The new film law, which was passed on June 9, is designed to offer as much in the way of targeted tax breaks to the film industry as possible without running afoul of the European Commssion, which forced suspension of the old incentive program late last year. According to a follow-up piece published by index.hu after the law’s passage, the reinstatement of the incentive system has again rekindled the interest of Hollywood types in Hungary, despite drawbacks including poor language skills among potential hires, somewhat backwards technical and financial services, and generally lower prices in neighboring Romania and nearby Bulgaria.
The portal also points to the seemingly endless interest by investors in new production facilities. In addition to Korda and the smaller Stern Studios complex, also on the city’s outskirts, the 2,000 square-meter Mafilm studio will be renovated soon, while the Orco property group and an American investor are planning another new facility in the eastern Budapest neighborhood of Rákospalota, and two additional projects have apparently been “greenlighted” in Szentendre, up the river from the capital, and in the breezy southern Hungarian capital of Pécs.
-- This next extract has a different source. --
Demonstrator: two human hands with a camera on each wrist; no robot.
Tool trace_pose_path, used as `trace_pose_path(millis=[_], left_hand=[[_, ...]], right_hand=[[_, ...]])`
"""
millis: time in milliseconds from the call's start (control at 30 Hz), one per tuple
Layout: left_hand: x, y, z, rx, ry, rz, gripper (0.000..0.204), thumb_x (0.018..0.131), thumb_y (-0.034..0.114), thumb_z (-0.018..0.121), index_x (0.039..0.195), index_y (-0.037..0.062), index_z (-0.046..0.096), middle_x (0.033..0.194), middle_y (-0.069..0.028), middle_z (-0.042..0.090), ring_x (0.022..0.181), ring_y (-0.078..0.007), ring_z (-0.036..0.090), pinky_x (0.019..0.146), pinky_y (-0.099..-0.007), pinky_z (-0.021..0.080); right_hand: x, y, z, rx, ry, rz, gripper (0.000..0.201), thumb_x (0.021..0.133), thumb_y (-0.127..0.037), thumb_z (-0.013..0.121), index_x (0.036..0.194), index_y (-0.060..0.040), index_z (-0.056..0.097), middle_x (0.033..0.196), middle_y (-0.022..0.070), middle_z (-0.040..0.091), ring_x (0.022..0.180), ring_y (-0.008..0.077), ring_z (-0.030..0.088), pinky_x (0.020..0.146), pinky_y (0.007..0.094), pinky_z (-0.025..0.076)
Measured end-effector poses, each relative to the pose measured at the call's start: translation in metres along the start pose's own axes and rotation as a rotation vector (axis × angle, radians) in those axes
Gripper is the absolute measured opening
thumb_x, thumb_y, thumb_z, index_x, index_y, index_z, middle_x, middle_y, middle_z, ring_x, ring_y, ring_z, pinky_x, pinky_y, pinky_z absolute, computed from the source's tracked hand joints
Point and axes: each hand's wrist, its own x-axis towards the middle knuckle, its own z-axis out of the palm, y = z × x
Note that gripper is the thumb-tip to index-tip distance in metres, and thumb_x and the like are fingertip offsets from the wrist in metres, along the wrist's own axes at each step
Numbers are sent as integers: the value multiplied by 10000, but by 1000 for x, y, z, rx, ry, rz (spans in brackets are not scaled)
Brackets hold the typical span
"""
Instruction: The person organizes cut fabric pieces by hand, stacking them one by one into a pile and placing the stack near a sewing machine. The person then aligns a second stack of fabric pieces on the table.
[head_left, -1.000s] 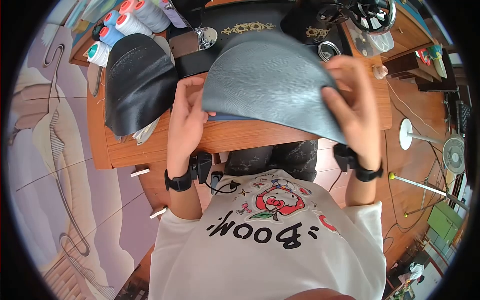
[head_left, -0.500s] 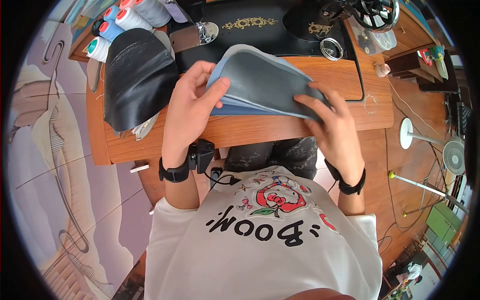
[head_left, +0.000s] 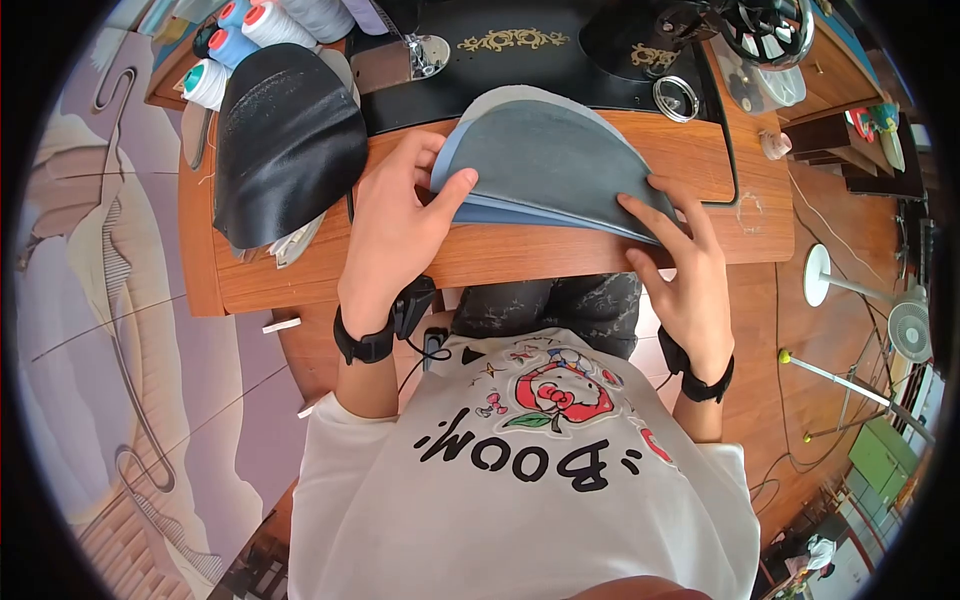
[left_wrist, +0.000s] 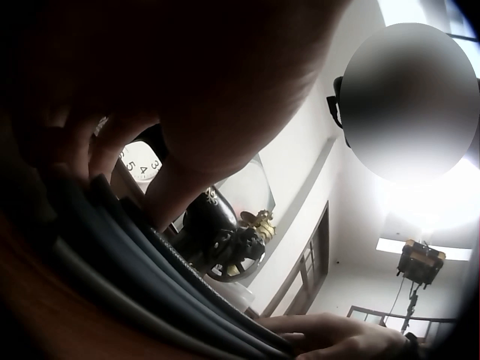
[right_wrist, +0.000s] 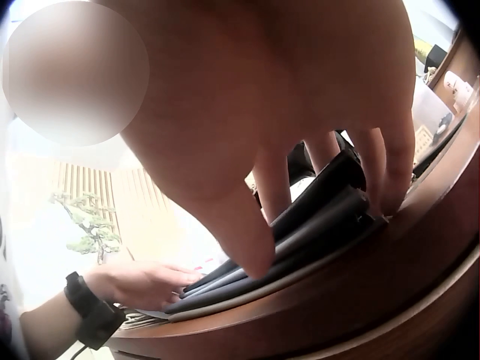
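A stack of half-round leather-like pieces point(head_left: 550, 160) lies on the wooden table in front of the person. The top piece shows a smooth dark grey face, with blue-grey and paler edges peeking out below it. At the stack's left end, my left hand point(head_left: 395, 225) holds the edges, thumb at the front and fingers curled behind. My right hand point(head_left: 690, 270) grips the right corner, its fingers over the top piece and its thumb at the front edge. In the right wrist view, several layered edges point(right_wrist: 300, 240) show between that thumb and the fingers.
Left of the stack, a black curved leather-like piece point(head_left: 290, 145) rests on other pieces. Thread spools point(head_left: 275, 25) stand behind it. A black sewing machine point(head_left: 520, 60) spans the table's back. A small round clear-lidded container point(head_left: 675, 98) sits near the handwheel point(head_left: 770, 30).
The top piece, earlier raised with its grained side showing, has come down flat on the stack, smooth face up. My right hand has lowered with it; my left hand has stayed at the left end.
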Motion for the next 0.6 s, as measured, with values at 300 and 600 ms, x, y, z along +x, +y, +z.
trace_pose_path(millis=[300,600], left_hand=[[8,10,4,89,6,19,270,955,167,717,1144,17,595,941,-95,722,833,-119,664,739,-279,521],[-1,16,-4,-97,17,46,316,898,170,751,1079,14,545,872,-143,704,764,-201,688,704,-321,536]], right_hand=[[-7,2,7,130,97,113,474,806,98,711,1228,-116,733,1389,138,561,1044,303,677,783,332,637],[4,2,0,35,210,24,372,839,92,684,1147,-97,776,1250,91,702,1077,252,700,805,347,589]])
If it all sounds too picture-perfect to be true, my guess is that’s because it is.
First, there is the unresolved issue of the long-term prospects for the incentives package. According to this piece in Hollywood trade paper Variety, the government side seems to think the EC won’t void the new attempt. But I simply don’t see how the EC will acquiesce in a law which gives one EU member’s local businesses a decisive advantage over their competitors in other EU member states. And without major incentives, Hungary loses much of whatever comparative advantage it may have as a place to shoot movies, as is indicated by the fact that, at the time the new law was passed, neither Korda nor Stern had any major productions for the balance of the year.
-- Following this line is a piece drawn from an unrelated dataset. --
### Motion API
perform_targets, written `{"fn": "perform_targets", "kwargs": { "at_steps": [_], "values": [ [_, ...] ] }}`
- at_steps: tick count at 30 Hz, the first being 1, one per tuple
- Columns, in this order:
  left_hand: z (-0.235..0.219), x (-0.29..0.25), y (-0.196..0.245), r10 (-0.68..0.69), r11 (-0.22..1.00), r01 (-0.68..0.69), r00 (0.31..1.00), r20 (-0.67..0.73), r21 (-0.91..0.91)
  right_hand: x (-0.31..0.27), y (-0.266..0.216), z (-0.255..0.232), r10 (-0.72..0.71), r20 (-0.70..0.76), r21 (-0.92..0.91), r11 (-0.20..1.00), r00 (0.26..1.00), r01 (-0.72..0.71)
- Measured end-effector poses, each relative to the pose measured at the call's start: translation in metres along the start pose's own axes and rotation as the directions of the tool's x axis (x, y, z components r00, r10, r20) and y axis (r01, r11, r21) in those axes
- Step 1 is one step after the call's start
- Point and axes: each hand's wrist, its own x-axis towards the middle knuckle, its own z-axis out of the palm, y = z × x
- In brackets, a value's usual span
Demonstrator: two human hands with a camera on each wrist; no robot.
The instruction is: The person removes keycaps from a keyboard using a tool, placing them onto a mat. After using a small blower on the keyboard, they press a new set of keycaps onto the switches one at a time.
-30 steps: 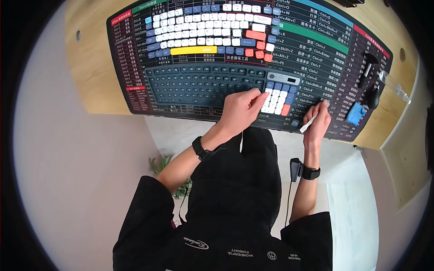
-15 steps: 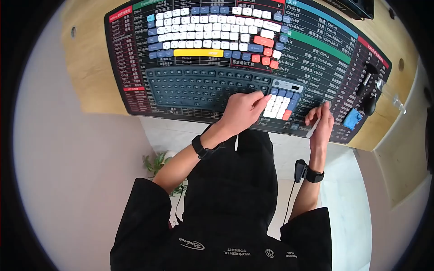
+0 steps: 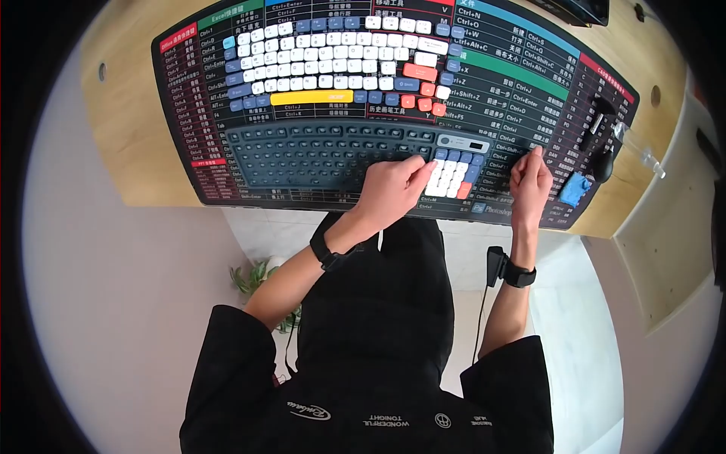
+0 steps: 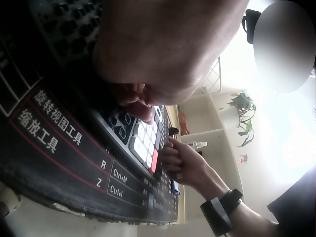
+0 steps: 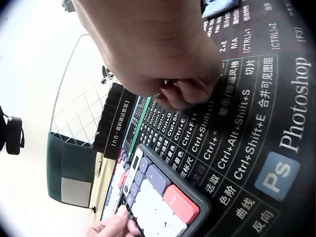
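A dark keyboard [image 3: 302, 155] lies near the mat's front edge, its main field showing bare switches. White, blue and red keycaps [image 3: 448, 180] cover its number pad. My left hand [image 3: 392, 188] rests over the keyboard just left of these caps, fingers curled, thumb and fingertip together at the white keys; the palm side is hidden. To the right of the keyboard, my right hand [image 3: 532, 185] is held close over the mat with its fingers curled round a slim white strip [image 3: 536, 148]. Only a pale end of it shows, the rest hidden in the fist.
Keycaps [image 3: 325, 53] with a yellow space bar [image 3: 311, 97] lie in keyboard order behind the keyboard. The printed desk mat [image 3: 514, 91] covers the wooden desk [image 3: 140, 181]. At right are a black blower bulb [image 3: 603, 165], a blue cloth [image 3: 576, 189] and a clear bottle [image 3: 639, 151].
My right hand has turned, so the white strip that stuck out towards me is mostly hidden now. My left hand keeps its place at the number pad. The head view has shifted slightly.
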Motion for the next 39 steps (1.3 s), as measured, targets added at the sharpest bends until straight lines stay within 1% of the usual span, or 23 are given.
{"fn": "perform_targets", "kwargs": {
  "at_steps": [1,2,3,4,6,8,9,10,12,13,15,19,22,25,29,30,32,34,36,37,39],
  "values": [
    [0.0,0.0,0.0,0.001,1.0,-0.001,1.0,0.005,-0.001,-0.002,-0.001,0.002,-0.094,0.019,-0.145,0.985,0.995,0.096],
    [0.0,0.0,0.0,0.007,1.0,-0.007,1.0,-0.003,-0.008,-0.004,-0.002,0.004,-0.182,0.05,-0.285,0.94,0.982,0.189],
    [0.001,-0.001,-0.001,0.01,1.0,-0.01,1.0,-0.009,-0.015,-0.006,-0.007,0.011,-0.256,0.064,-0.293,0.919,0.964,0.264],
    [0.0,-0.002,-0.001,0.01,1.0,-0.01,1.0,0.0,-0.015,-0.01,-0.018,0.022,-0.386,0.104,-0.388,0.833,0.917,0.394],
    [-0.001,-0.001,-0.002,0.003,1.0,-0.003,1.0,0.013,0.014,-0.016,-0.042,0.046,-0.376,0.151,-0.466,0.788,0.914,0.402],
    [-0.001,-0.001,0.0,0.002,1.0,-0.002,1.0,0.013,0.007,-0.011,-0.058,0.065,-0.416,0.241,-0.482,0.733,0.877,0.48],
    [-0.001,0.0,0.001,-0.002,1.0,0.002,1.0,0.009,0.001,-0.007,-0.063,0.073,-0.427,0.273,-0.465,0.726,0.862,0.507],
    [-0.001,0.0,0.001,0.001,1.0,-0.001,1.0,0.006,0.0,-0.001,-0.065,0.077,-0.394,0.317,-0.51,0.696,0.863,0.505],
    [-0.001,0.0,-0.001,-0.034,0.999,0.035,0.999,0.019,-0.025,0.008,-0.064,0.089,-0.41,0.349,-0.528,0.657,0.843,0.538],
    [-0.001,-0.001,-0.001,-0.033,0.999,0.033,0.999,0.016,-0.028,0.009,-0.065,0.093,-0.411,0.351,-0.53,0.653,0.841,0.54],
    [0.0,0.0,-0.001,-0.03,0.999,0.031,0.999,0.015,-0.033,0.011,-0.069,0.101,-0.362,0.321,-0.582,0.653,0.875,0.484],
    [-0.001,-0.001,-0.001,-0.039,0.999,0.039,0.999,0.018,-0.035,0.011,-0.073,0.112,-0.332,0.318,-0.611,0.645,0.888,0.46],
    [-0.001,-0.001,0.0,-0.014,0.998,0.013,1.0,-0.01,-0.064,0.012,-0.076,0.117,-0.302,0.33,-0.651,0.614,0.895,0.447],
    [-0.004,0.0,0.001,0.016,0.999,-0.017,1.0,-0.01,-0.039,0.014,-0.076,0.116,-0.291,0.323,-0.706,0.56,0.901,0.434],
    [-0.002,0.0,0.002,0.027,0.997,-0.03,0.999,-0.035,-0.074,0.017,-0.079,0.101,-0.275,0.317,-0.727,0.545,0.908,0.419],
    [-0.002,0.0,0.002,0.029,0.996,-0.032,0.999,-0.042,-0.086,0.018,-0.079,0.096,-0.276,0.319,-0.725,0.546,0.907,0.421],
    [-0.003,-0.001,0.003,0.029,0.997,-0.031,0.999,-0.036,-0.073,0.022,-0.077,0.087,-0.273,0.324,-0.673,0.606,0.906,0.424],
    [-0.004,-0.001,0.005,0.03,0.997,-0.032,0.999,-0.029,-0.064,0.024,-0.077,0.082,-0.298,0.313,-0.66,0.614,0.902,0.432],
    [-0.007,0.0,0.008,0.016,0.997,-0.017,1.0,-0.014,-0.072,0.025,-0.078,0.078,-0.319,0.263,-0.64,0.648,0.911,0.412],
    [-0.009,-0.001,0.011,0.017,0.997,-0.017,1.0,-0.011,-0.07,0.024,-0.079,0.077,-0.319,0.26,-0.639,0.651,0.912,0.41],
    [-0.015,-0.001,0.019,0.077,0.997,-0.078,0.995,-0.069,-0.012,0.023,-0.08,0.078,-0.328,0.223,-0.668,0.634,0.918,0.389]
  ]
}}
More disturbingly, there is the question of how competitive Hungary can be even with these unpredictable state-granted inducement. As the forint continues to hit new records against both the euro and the dollar, it is rapidly becoming a seriously expensive place for any foreign enterprise to do business. Etyek or Rákospalota may remain cheaper than Los Angeles or London, but when a producer gets off the plane and sits down to his first mediocre $22.40 Budapest hamburger, he or she may quickly get second thoughts.
Then there is talent. No doubt there are plenty of highly-skilled and eager people lined up to work on a major (or minor) film should it be produced in Hungary. But it’s silly not to recognize that it takes many years for a country to develop a deep pool of human resources in a specialized industry like filmmaking.
Finally, it should be remembered that the global film business – and especially the bits run from America’s “Sunshine State” – is itself under a very dark cloud, as both pirating and an ongoing explosion in rival forms of entertainment continue to weigh on all forms of revenue. If these trends cannot be reversed or artfully “managed,” it’s hard to see where the demand will be for lots of new places to shoot films.
As a guy who has a significant amount personally invested in Hungary’s future, and an unabashed fan of movies good and bad, I would love all this to end as happily as the sappiest Hollywood romantic comedy. But I instead fear that what we’re about to see is something closer to one of those 1970s-era Irwin Allen epics, complete with a big cast of stunned survivors wandering around wondering why they hadn’t foreseen the looming disaster that should have been obvious to everyone.